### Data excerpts
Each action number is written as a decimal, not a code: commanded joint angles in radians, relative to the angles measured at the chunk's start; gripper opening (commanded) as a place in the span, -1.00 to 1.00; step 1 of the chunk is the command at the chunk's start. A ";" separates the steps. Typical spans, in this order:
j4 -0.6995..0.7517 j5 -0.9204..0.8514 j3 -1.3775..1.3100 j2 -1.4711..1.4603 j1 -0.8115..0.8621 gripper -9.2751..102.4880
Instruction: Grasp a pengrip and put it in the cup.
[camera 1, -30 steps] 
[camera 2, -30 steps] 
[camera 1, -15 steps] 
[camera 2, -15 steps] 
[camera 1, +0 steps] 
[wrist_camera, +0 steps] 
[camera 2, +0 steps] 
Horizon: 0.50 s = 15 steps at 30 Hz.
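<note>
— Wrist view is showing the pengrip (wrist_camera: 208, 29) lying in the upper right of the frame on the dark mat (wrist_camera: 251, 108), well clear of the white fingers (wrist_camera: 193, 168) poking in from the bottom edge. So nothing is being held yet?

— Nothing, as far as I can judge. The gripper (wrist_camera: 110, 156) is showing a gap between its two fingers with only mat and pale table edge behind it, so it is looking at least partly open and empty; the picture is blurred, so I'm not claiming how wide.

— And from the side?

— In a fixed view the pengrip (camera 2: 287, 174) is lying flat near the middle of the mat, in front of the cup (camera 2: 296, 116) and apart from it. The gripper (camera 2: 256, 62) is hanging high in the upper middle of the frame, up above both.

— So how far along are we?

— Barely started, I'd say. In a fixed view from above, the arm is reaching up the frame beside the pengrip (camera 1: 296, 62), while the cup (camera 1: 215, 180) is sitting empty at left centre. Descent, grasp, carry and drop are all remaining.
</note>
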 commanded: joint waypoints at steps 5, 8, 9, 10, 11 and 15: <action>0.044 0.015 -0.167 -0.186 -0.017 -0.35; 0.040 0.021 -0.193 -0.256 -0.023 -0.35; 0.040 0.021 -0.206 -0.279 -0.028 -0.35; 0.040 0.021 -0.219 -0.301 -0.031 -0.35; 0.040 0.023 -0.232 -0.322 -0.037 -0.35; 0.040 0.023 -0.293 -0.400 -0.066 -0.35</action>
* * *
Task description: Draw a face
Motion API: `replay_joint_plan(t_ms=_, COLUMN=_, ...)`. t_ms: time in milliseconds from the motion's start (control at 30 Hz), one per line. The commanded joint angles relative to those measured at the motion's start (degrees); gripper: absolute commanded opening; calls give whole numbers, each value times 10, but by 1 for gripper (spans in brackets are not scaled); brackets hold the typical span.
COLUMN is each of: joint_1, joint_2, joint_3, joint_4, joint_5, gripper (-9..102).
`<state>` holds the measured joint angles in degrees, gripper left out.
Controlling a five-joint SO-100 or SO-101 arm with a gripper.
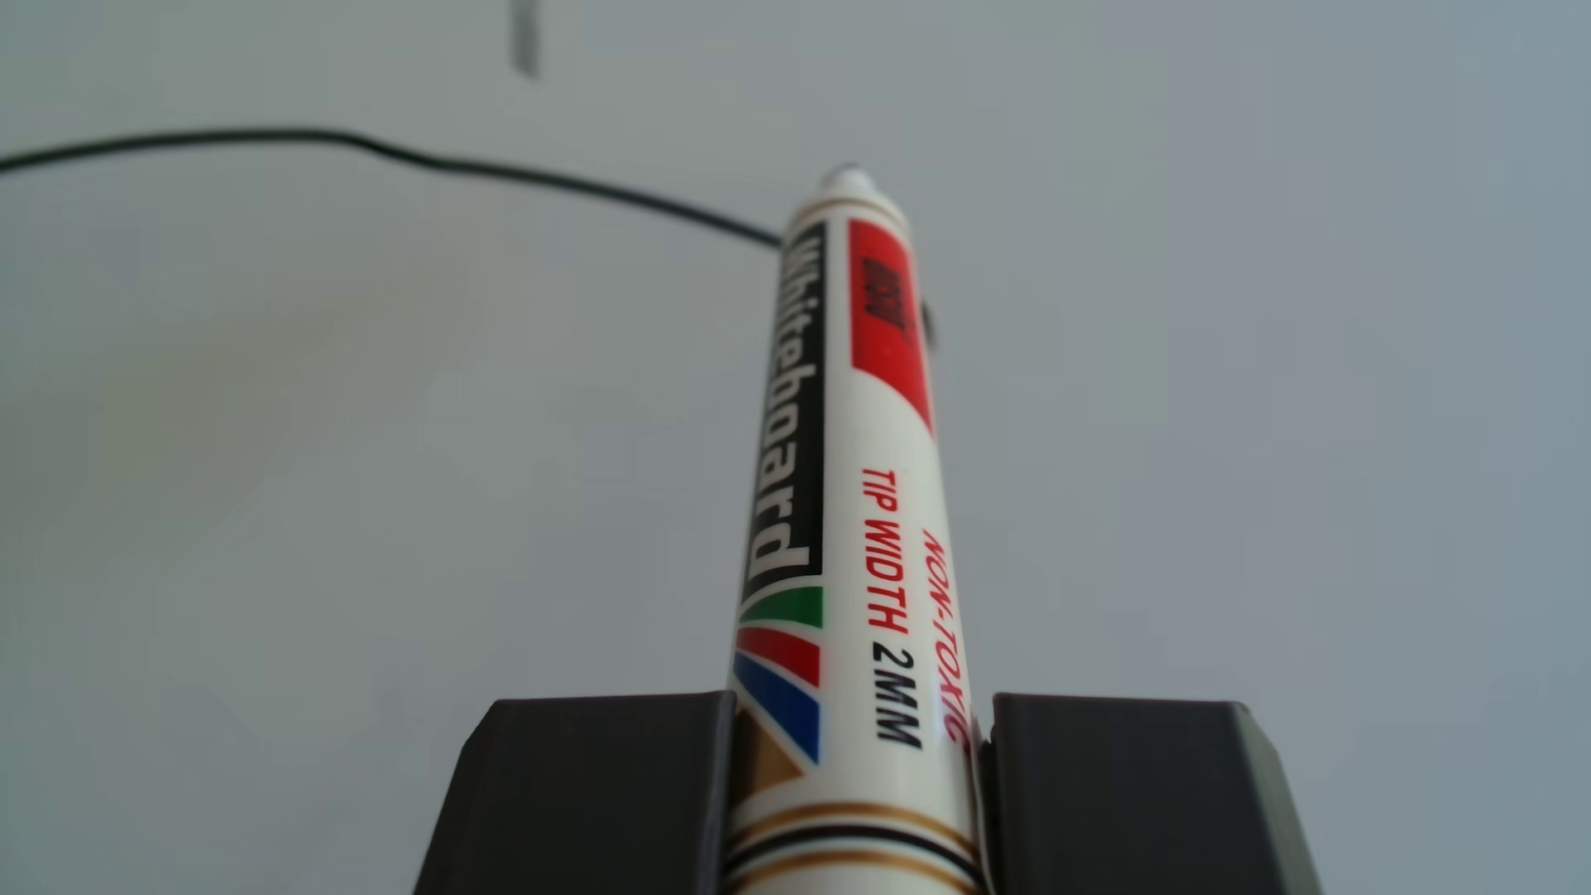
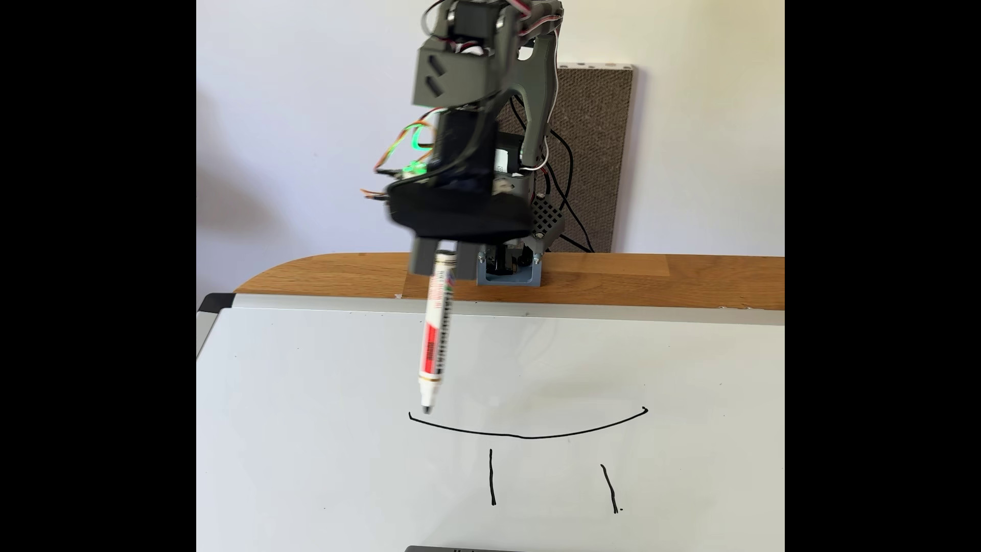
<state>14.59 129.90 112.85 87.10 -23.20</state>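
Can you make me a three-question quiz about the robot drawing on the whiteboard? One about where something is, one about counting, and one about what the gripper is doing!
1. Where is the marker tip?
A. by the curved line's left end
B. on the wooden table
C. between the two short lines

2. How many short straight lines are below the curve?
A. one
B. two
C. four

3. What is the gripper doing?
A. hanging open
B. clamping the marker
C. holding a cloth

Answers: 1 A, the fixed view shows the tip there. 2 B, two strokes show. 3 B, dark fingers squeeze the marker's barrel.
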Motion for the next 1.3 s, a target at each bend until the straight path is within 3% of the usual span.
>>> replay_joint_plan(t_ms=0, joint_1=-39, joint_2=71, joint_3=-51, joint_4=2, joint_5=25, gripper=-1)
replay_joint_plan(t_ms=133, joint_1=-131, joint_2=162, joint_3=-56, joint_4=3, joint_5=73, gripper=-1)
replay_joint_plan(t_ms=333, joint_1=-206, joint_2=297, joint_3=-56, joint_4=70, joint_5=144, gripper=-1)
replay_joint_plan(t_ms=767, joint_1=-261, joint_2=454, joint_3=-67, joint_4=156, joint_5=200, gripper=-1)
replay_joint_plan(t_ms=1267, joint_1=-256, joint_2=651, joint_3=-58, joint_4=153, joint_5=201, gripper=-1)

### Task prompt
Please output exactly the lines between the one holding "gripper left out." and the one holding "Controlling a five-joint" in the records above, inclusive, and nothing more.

### Output for this task
`<state>` holds the measured joint angles in degrees, gripper left out.
Controlling a five-joint SO-100 or SO-101 arm with a gripper.

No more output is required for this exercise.